Below are some records. Copy every line in them that holds "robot".

-- Dataset records --
——————————
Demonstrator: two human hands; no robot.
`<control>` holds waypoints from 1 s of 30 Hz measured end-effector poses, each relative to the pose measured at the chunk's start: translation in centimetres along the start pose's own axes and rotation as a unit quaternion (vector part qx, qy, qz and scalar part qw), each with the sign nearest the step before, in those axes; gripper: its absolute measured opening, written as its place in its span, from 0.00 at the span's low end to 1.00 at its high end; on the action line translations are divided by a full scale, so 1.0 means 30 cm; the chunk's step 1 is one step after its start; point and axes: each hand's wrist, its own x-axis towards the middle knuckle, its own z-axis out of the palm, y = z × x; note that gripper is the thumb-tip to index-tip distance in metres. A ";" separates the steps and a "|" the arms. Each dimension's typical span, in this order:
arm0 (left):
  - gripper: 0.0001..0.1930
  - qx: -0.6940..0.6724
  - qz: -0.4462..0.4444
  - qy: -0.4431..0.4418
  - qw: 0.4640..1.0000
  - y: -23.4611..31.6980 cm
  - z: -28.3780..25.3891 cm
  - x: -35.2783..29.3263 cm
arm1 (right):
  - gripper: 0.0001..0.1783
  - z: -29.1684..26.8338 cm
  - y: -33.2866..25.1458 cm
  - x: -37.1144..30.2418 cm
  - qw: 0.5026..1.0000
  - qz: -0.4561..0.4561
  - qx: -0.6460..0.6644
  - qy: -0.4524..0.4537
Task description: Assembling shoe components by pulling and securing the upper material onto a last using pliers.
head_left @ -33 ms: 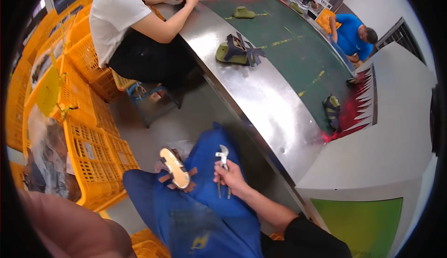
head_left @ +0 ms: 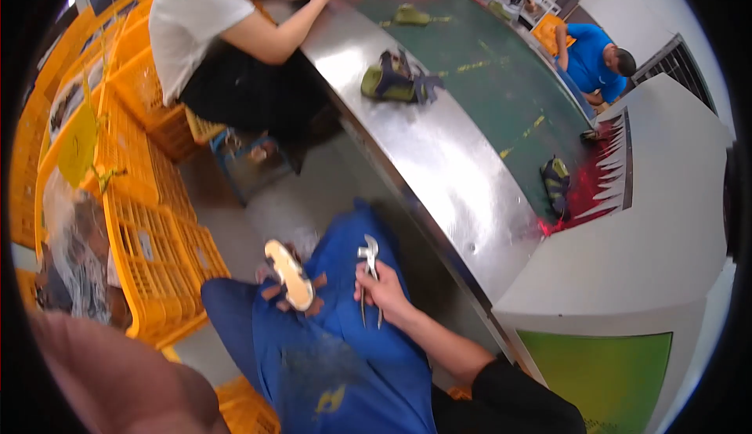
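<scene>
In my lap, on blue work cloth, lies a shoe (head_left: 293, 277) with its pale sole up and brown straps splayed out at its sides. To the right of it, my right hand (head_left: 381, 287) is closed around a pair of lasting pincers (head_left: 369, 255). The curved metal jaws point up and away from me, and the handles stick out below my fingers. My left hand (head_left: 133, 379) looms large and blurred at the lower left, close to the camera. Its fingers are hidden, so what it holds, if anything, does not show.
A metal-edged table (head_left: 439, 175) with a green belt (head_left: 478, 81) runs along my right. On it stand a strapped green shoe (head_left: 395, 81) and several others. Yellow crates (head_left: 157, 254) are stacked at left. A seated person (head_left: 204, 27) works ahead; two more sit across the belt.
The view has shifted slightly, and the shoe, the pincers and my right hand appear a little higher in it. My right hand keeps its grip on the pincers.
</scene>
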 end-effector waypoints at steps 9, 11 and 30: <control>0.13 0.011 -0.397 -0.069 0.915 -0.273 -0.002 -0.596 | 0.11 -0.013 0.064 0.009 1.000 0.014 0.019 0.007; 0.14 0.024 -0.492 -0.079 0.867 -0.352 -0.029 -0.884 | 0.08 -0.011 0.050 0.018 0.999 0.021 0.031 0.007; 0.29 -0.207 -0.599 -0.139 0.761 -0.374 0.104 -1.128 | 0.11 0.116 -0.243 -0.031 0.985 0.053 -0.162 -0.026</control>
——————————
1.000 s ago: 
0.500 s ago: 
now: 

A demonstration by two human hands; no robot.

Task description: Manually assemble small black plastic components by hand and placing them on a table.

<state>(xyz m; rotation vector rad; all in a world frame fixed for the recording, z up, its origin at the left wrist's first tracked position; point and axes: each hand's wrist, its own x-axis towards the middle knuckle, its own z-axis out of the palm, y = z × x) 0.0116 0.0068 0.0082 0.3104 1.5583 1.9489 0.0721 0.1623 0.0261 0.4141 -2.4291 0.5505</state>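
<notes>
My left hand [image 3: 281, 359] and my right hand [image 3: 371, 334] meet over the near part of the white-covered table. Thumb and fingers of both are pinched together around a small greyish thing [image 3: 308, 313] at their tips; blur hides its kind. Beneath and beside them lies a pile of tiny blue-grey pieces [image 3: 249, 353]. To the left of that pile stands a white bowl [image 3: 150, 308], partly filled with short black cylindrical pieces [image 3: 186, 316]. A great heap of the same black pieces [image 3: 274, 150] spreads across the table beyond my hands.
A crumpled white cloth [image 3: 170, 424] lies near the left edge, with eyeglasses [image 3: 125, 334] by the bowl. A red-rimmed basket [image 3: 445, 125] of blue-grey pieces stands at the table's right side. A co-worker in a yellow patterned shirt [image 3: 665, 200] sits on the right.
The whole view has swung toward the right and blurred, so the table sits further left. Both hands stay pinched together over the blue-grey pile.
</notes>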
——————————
-- Response area --
Demonstrator: two human hands; no robot.
A demonstration by two human hands; no robot.

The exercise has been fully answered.